Les spécialistes consultés voient avec enthousiasme beaucoup de jeunes se lancer en agriculture et en apiculture à petite échelle. «Ce sont peut-être eux qui changeront les choses, en étant plus radicaux et plus déterminés dans leurs choix», lance Anne-Virginie Schmidt à propos des générations qui la suivent. Pour cette apicultrice, l’éducation des consommateurs (et des futurs consommateurs!) est essentielle, mais les décideurs et les institutions ont aussi des responsabilités à prendre pour soutenir les apiculteurs, déployer des formations visant à affiner l’expertise apicole, interdire des substances nocives et financer la recherche en apiculture. Il faudrait aussi privilégier les aliments régionaux dans les institutions (écoles, hôpitaux…) et étiqueter les OGM, comme cela se fait en Europe.
Malgré l’ampleur des enjeux et des défis, aux Miels d’Anicet, on reste optimistes. «On arrêterait de faire notre métier si les scénarios catastrophes nous obsédaient. On pense que l’abeille va s’adapter et on l’aide à le faire en élevant nos reines. Et puis, on parle avec les clients pour semer des graines de sensibilisation et créer de l’attachement. Lorsqu’ils sont touchés au cœur, les gens passent plus facilement aux actes, en laissant les pissenlits sur leur pelouse, en privilégiant davantage le bio et le local, et en signant des pétitions! Chaque citoyen peut privilégier les aliments de base provenant de petites fermes écologiques locales, réduire le gaspillage, planter des fleurs… et faire des pressions auprès des élus!»

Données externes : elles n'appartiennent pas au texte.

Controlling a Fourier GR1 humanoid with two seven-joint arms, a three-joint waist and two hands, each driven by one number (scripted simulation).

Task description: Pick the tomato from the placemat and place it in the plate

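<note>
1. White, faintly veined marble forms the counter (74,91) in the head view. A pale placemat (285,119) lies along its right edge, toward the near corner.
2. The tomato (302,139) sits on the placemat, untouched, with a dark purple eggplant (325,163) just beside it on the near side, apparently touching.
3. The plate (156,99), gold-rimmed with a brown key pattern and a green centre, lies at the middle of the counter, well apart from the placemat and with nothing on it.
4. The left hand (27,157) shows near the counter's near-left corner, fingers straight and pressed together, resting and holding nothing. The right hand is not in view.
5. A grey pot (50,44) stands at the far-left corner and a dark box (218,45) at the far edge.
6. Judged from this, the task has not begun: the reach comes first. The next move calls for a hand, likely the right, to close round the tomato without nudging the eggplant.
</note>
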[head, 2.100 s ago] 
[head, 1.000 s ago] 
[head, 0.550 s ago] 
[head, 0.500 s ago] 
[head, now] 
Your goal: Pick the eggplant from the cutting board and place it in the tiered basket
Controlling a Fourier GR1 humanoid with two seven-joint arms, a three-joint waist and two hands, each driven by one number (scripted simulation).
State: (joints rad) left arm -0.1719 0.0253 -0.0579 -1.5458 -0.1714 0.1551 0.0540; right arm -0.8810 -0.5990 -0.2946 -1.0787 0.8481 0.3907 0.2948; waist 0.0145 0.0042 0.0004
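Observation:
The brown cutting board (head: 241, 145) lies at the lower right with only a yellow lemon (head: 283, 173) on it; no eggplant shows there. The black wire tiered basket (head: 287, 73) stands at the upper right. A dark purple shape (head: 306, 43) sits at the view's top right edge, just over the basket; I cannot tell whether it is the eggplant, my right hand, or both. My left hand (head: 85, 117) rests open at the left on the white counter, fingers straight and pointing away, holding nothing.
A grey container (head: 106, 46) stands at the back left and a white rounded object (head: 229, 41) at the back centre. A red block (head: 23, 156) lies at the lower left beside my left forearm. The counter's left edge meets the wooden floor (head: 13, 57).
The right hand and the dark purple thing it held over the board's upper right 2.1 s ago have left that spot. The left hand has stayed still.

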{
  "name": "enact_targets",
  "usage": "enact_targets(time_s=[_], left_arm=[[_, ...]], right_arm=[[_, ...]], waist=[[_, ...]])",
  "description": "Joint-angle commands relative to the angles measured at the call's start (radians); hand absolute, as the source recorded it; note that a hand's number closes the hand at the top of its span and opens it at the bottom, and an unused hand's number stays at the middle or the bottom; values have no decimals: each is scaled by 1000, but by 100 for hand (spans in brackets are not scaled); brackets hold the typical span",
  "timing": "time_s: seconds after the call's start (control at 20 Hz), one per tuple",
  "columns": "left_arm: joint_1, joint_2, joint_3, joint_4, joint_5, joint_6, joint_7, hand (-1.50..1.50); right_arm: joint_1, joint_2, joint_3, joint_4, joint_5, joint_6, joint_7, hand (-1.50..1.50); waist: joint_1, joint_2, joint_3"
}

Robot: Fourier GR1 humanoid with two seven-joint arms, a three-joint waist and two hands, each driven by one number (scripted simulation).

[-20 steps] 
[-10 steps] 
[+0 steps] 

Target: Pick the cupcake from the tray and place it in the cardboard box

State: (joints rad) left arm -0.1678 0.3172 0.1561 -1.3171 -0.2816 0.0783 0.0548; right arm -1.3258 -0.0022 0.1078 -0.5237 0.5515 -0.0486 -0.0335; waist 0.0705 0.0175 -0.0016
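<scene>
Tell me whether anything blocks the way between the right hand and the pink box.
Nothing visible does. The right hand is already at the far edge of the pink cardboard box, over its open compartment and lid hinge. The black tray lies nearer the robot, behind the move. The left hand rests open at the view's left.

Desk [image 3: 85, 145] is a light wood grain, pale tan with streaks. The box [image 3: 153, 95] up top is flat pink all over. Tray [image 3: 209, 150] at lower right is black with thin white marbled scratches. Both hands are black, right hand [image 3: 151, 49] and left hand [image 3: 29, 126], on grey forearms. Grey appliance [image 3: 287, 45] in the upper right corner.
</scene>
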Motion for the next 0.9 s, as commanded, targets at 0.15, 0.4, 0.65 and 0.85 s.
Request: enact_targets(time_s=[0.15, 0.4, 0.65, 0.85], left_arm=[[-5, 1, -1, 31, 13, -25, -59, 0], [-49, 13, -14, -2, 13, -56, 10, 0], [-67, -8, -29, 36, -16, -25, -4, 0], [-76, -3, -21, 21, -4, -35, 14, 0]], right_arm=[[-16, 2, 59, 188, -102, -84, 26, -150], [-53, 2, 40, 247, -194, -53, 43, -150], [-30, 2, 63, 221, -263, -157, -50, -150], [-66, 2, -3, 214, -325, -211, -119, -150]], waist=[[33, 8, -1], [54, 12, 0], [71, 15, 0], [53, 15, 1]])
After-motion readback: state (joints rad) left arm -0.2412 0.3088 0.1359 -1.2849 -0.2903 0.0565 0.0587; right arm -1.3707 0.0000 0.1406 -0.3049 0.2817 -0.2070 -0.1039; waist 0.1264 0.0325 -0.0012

Bien sûr, la motivation vient du cœur pour plusieurs, mais elle peut aussi passer par les papilles. Beaucoup de consommateurs trouvent les aliments biologiques tout simplement meilleurs que leurs pendants standardisés, mentionne Madeleine Chagnon. Comme quoi le plaisir de manger a aussi une place dans l’équation vers des comportements d’achat plus durables.
*Ce texte est paru en 2018, dans le numéro Futur.